À l'autre extrémité, l'Irlande (RSCA de −1,00), la Lettonie, la Roumanie et la Hongrie n'ont aucune spécialisation notable sur ce produit, ce qui est cohérent avec la géographie industrielle européenne de l'acier inoxydable.
Du côté des importateurs intra-UE, l'Italie domine nettement (245,4 M EUR en 2025, +61,7 % par rapport à 2015), suivie de la Belgique (154,5 M EUR, +34,5 %). En revanche, la Suède a connu un effondrement de ses importations (−92,7 %), passant de 53,7 M EUR à 3,9 M EUR, ce qui peut s'expliquer par une réorientation de son approvisionnement vers la production domestique d'Outokumpu/Polarit ou vers des sources intra-UE. Côté exportations, la Finlande a vu ses ventes extracommunautaires chuter de 89,8 M EUR à 29,5 M EUR (−67,1 %), un recul qui traduit peut-être la saturation des marchés tiers ou les effets des mesures commerciales à l'encontre de l'UE.
Conclusion
Le marché européen des tôles en acier inoxydable laminées à froid (CN 721933) a connu, sur la décennie 2015–2025, une triple mutation : un creusement du déficit commercial, une réorientation géographique des flux et une concentration accrue des sources d'approvisionnement. L'UE, historiquement compétitive sur ce segment grâce à des producteurs comme Outokumpu, Acerinox ou Aperam, voit sa position s'éroder progressivement face à la montée en puissance de fournisseurs asiatiques — au premier rang desquels Taïwan, devenu premier partenaire d'importation.

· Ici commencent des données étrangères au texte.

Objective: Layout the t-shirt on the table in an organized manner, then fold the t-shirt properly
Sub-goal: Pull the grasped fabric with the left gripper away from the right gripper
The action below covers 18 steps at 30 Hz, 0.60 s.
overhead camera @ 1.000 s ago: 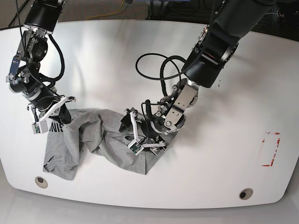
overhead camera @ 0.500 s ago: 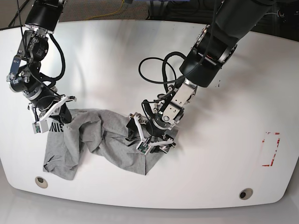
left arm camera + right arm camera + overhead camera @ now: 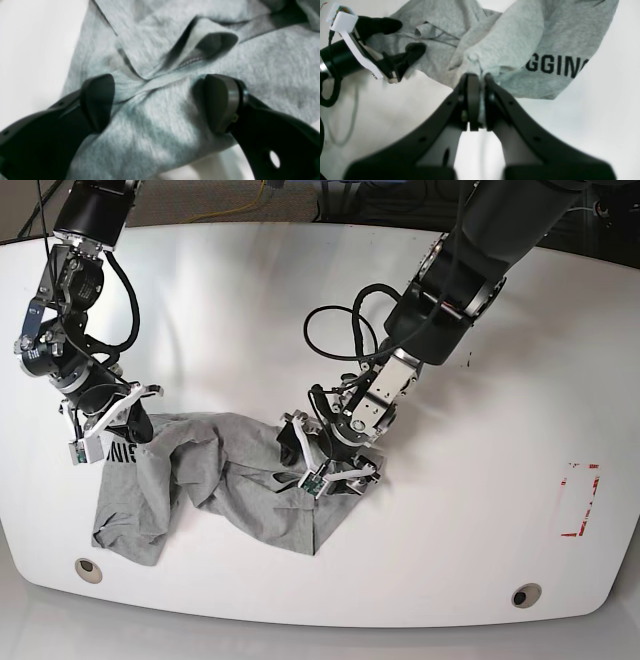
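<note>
Here I'm pinching the limp t-shirt (image 3: pixel 510 37) with right jaws, left jaws gaping over a hem fold

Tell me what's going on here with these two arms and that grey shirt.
A two-armed robot is sorting out a crumpled grey t-shirt on a white table. The right gripper is shut on a pinch of fabric near the printed lettering. The left gripper is open, its fingers straddling a fold at the shirt's other end. The shirt is bunched and wrinkled, not yet laid flat, so no folding has begun.
</note>
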Available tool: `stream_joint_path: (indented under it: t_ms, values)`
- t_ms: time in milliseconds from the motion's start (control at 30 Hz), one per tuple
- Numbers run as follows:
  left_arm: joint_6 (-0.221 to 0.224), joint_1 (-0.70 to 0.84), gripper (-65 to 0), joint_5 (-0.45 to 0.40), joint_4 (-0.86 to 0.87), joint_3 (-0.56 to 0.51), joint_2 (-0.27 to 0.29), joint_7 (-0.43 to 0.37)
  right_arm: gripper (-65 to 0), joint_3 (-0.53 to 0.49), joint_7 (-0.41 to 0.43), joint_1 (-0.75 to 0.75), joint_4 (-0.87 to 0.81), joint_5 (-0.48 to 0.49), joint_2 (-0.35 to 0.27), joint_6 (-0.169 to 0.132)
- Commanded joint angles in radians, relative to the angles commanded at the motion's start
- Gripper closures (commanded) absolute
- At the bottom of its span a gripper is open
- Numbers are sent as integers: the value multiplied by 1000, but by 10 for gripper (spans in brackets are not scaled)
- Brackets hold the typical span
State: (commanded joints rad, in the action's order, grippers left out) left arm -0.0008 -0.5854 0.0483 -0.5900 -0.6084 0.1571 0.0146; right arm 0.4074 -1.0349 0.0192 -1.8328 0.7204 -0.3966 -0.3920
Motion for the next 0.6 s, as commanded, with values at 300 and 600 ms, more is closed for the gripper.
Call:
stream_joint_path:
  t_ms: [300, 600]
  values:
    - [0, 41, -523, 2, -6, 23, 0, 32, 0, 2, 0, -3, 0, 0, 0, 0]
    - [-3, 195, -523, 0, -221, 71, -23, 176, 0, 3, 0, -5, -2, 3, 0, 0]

La forte volatilité des prix et des volumes (pics de 2022, chocs chinois de 2017) illustre la sensibilité de ce marché aux cycles des matières premières (nickel, chrome, énergie) et aux tensions géopolitiques. La concentration croissante des approvisionnements (HHI importations en hausse de 43 %) constitue un facteur de vulnérabilité stratégique pour l'industrie européenne, d'autant que la part des imports dans l'offre totale est désormais légèrement positive (dépendance nette de +1,2 % en 2025).
Les politiques commerciales de l'UE (droits anti-dumping, sauvegardes) et la montée en gamme des producteurs européens vers des nuances à haute valeur ajoutée (segment 72193310, nickel ≥ 2,5 %) restent des leviers déterminants pour préserver l'autonomie stratégique de l'Union dans ce secteur clé de la chaîne de valeur des aciers inoxydables.